▶ WORK TO COMPLETE:
Return the data below exactly, please, but drop the pictures.

▶ INFORMATION SUPPLIED:
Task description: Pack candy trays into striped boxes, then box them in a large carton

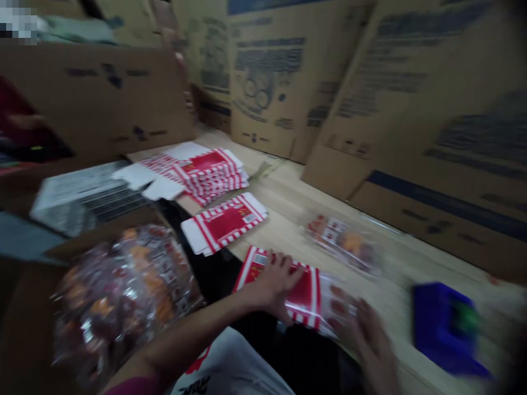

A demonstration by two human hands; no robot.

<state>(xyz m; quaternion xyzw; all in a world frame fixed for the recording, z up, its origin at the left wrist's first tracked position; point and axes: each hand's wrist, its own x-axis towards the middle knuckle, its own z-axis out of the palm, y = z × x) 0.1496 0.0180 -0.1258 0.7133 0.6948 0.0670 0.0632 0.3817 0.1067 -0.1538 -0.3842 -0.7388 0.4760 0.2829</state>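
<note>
My left hand (pixel 275 285) grips a red-and-white striped carton (pixel 307 291) at the table's near edge, fingers spread over its top face and thumb at its near side. From the carton's right end sticks out a clear plastic packet (pixel 335 302) with orange-brown pieces inside. My right hand (pixel 373 334), blurred, holds the outer end of that packet. Beyond the carton lies another clear packet (pixel 343 241) with orange contents and small white labels. A flat striped carton (pixel 226 222) rests to the left, in front of a stack of similar cartons (pixel 212 170).
At lower left, an open cardboard box (pixel 24 323) holds several clear packets (pixel 132 280). A blue tape-dispenser-like object (pixel 436 323) with a green part stands at the right. Large printed cardboard boxes (pixel 280 82) line the table's back. Part of another person's red clothing (pixel 16 109) shows at far left.
</note>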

▶ EXERCISE RESULT:
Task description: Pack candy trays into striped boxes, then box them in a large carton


A demonstration by two human hands; no robot.

<state>(xyz m; quaternion xyzw; all in a world frame fixed for the recording, z up, its origin at the left wrist's first tracked position; point and axes: each hand's wrist, its own x-axis towards the middle knuckle, its own z-axis out of the palm, y = z × x) 0.1496 0.0180 -0.1258 0.7133 0.6948 0.0670 0.0632 0.3817 0.1067 -0.1538 -0.3842 -0.7388 0.4760 0.2829</state>
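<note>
My left hand (pixel 275 285) grips a red-and-white striped carton (pixel 307 291) at the table's near edge, fingers spread over its top face and thumb at its near side. From the carton's right end sticks out a clear plastic packet (pixel 335 302) with orange-brown pieces inside. My right hand (pixel 373 334), blurred, holds the outer end of that packet. Beyond the carton lies another clear packet (pixel 343 241) with orange contents and small white labels. A flat striped carton (pixel 226 222) rests to the left, in front of a stack of similar cartons (pixel 212 170).
At lower left, an open cardboard box (pixel 24 323) holds several clear packets (pixel 132 280). A blue tape-dispenser-like object (pixel 436 323) with a green part stands at the right. Large printed cardboard boxes (pixel 280 82) line the table's back. Part of another person's red clothing (pixel 16 109) shows at far left.
</note>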

This exercise requires no further response.